Vemos aqui, então, Paulo como servo de Jesus Cristo, um apóstolo por chamado ou vocação, separado para o evangelho de Deus. Esta palavra, "separado", é bastante abrangente. Separado do mundo, do judaísmo e da lei, para as gloriosas boas novas de Deus. Não é a igreja o assunto desta epístola, mas o evangelho de Deus. A igreja não era o assunto da promessa, mas o evangelho sim: "O qual antes havia prometido pelos Seus profetas nas Santas Escrituras". (Rm 1:2) Sim, as Escrituras, desde Gênesis 3, contém abundantes promessas do evangelho de Deus, "acerca de Seu Filho", Jesus Cristo, nosso Senhor. (Rm 1:3) Cada promessa tinha em vista a descendência, que é Cristo.
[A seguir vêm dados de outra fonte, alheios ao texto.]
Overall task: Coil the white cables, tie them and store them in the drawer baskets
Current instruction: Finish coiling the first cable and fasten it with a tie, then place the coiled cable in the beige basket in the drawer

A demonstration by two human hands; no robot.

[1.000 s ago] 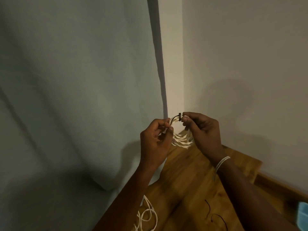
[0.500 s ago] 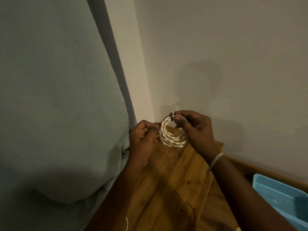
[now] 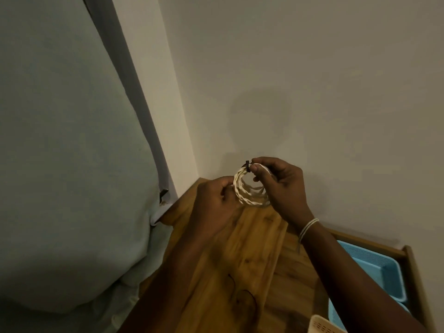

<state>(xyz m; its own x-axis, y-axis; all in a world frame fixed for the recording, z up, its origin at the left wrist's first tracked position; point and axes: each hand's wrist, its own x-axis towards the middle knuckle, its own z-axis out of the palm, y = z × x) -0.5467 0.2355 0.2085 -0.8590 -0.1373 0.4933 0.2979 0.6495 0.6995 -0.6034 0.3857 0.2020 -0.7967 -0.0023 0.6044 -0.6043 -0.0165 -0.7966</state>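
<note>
A small coil of twisted white cable [image 3: 245, 195] hangs in the air above the far end of the wooden top [image 3: 240, 255]. My right hand [image 3: 283, 186] pinches the top of the coil beside a black tie [image 3: 246, 165] that wraps it. My left hand [image 3: 213, 200] grips the coil's left side with curled fingers. A blue basket [image 3: 374, 272] sits in the open drawer [image 3: 413, 272] at the right.
A pale curtain [image 3: 72, 164] hangs at the left, against the wooden top's edge. The wall corner stands just behind my hands. A cream basket corner [image 3: 322, 325] shows at the bottom edge. A white band circles my right wrist.
The view has swung right, bringing the drawer and blue basket into sight. The coil, first spread loosely between my hands, is now gathered into a tight ring with the tie closed round it.
</note>
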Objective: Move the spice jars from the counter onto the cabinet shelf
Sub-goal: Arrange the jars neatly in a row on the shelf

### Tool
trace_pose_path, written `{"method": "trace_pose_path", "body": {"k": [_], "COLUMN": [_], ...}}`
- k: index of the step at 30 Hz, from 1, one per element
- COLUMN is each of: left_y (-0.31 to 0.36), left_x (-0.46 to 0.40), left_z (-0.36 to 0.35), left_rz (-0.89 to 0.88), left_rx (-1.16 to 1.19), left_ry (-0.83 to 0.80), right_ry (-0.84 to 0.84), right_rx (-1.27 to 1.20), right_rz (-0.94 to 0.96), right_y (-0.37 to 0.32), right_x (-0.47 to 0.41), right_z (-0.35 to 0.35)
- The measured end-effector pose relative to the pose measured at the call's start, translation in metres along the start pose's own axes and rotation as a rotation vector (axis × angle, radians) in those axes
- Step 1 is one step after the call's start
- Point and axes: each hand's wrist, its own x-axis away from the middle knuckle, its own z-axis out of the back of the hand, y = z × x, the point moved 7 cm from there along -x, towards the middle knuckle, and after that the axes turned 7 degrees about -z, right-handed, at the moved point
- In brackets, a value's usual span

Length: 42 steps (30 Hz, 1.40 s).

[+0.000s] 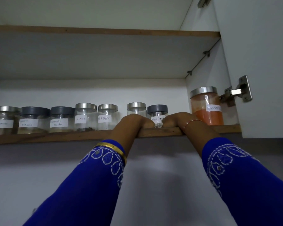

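Head view looks up into an open cabinet, where both hands reach to the front edge of the cabinet shelf [55, 136] near its right end. Between them stands a small dark-lidded jar [157, 113] labelled black pepper, upright, its long axis vertical, set just behind the shelf's front edge. The left hand [134, 122] lies on its left side and the right hand [178, 120] on its right, about equally near. Both sets of fingers curl inward toward the jar's base, the knuckles resting on the shelf edge; whether they actually pinch the glass or only rest beside it I cannot tell, since the fingertips are hidden behind the knuckles.

Just behind the left hand stands a steel-lidded jar [136, 108], close to the dark-lidded one. To the right, near the shelf's right end, is a taller red chilli jar [206, 106], just beside the right hand. Leftward a row of jars [55, 119] runs along the front edge toward the left end.

Judging from this, the jar looks already set down. Open room lies behind it toward the back wall, and in the gap to its left. Withdrawing calls for care: the right wrist sits close to the chilli jar and the open door [260, 62].
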Motion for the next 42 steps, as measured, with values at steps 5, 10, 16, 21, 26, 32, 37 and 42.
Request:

É bom que guardemos isto: O evangelho não é algo acerca de nossos feitos ou sentimentos, mas "acerca de Seu Filho", Jesus Cristo, nosso Senhor. Que esta bendita Pessoa seja sempre o princípio e o fim do evangelho de Deus que pregamos!

Há, então, só duas partes no verdadeiro evangelho: a obra consumada por Jesus na carne; e Sua ressurreição de entre os mortos. "Que nasceu da descendência de Davi segundo a carne." (Rm 1:3) Nele, como Filho de Davi, foi cumprida toda a promessa. Que manifestação do amor de Deus -- o Santo de Deus ter sido feito carne; tornando-se verdadeiramente Homem e descendo de Sua eterna glória para o meio de uma raça caída, culpada, sob pecado e juízo, e, naquela condição de humanidade sem pecado, ter ido até a cruz! Ele próprio, tão puro e, no entanto, ser feito pecado, para ir até a morte carregando o juízo extremo que o pecado merecia. Sim, ir até a morte, livrando-nos do direito e poder que ela tinha sobre nós -- ser entregue por causa de nossas iniquidades.

Devemos encontrar nisto o grande tema de nossa epístola -- a morte expiatória de Jesus em seu duplo aspecto, de propiciação e substituição. Mas, apesar de haver Se tornado homem em aparência de carne pecaminosa -- mas sem possuir uma humanidade caída ou pecaminosa -- Ele não Se corrompeu. Ele sempre foi o Santo de Deus, e foi deste modo, determinado, ou "declarado Filho de Deus em poder, segundo o Espírito de santificação, pela ressurreição dos (ou "dentre os") mortos". (Rm 1:4) Contemplemos, então, o Filho de Deus, puro e imaculado, em toda a extensão de Seu andar aqui; Santo não apenas em Seus benditos atos, mas em Sua natureza, segundo o Espírito de Santidade. Assim, embora cercado pelo mal, Ele andou em amor, compartilhando conosco de toda a tristeza decorrente do pecado; sendo tentado de fora para dentro em todos os aspectos que também o somos, muito embora, em Si mesmo, a Sua santa natureza fosse inteiramente separada do pecado. Isso tudo ficou expresso pelo fato de que, após completar nossa redenção, Ele foi, por Deus, ressuscitado de entre os mortos. A própria morte não tinha nenhum direito sobre Ele -- Ele não podia ser retido por ela.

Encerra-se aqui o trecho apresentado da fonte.